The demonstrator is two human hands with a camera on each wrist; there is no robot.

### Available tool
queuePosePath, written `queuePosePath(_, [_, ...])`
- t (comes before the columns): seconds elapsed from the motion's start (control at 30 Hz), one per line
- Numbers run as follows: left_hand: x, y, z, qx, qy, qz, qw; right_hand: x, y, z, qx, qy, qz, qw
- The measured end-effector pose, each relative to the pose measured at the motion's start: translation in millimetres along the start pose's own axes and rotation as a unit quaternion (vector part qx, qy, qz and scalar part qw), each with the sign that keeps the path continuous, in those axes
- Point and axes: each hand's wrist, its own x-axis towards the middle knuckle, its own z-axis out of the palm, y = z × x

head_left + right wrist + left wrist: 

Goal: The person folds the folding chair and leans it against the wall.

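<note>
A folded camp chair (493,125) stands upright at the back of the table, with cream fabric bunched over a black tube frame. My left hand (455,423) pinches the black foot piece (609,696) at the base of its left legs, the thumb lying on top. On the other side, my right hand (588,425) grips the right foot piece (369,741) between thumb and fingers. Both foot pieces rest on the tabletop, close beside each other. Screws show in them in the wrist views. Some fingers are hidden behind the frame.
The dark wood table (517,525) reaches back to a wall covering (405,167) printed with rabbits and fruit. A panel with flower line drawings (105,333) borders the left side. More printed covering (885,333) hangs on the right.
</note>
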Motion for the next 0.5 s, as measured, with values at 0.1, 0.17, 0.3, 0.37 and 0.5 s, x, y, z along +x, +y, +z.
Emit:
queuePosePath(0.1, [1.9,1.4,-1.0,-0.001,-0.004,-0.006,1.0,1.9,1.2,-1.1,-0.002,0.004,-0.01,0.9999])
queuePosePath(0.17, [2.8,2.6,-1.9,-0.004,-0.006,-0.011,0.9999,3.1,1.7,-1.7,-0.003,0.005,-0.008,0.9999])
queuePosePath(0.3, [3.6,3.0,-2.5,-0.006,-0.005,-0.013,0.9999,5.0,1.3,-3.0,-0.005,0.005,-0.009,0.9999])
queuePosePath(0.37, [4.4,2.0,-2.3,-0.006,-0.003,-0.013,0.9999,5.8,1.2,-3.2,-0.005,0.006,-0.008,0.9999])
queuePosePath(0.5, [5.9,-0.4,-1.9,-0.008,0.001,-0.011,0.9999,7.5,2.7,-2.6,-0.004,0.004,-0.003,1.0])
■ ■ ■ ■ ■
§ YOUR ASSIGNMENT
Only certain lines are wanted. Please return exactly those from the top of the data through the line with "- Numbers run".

§ ANSWER SECTION
The demonstrator is two human hands with a camera on each wrist; there is no robot.

### Available tool
queuePosePath, written `queuePosePath(_, [_, ...])`
- t (comes before the columns): seconds elapsed from the motion's start (control at 30 Hz), one per line
- Numbers run as follows: left_hand: x, y, z, qx, qy, qz, qw; right_hand: x, y, z, qx, qy, qz, qw

The requested output is now complete.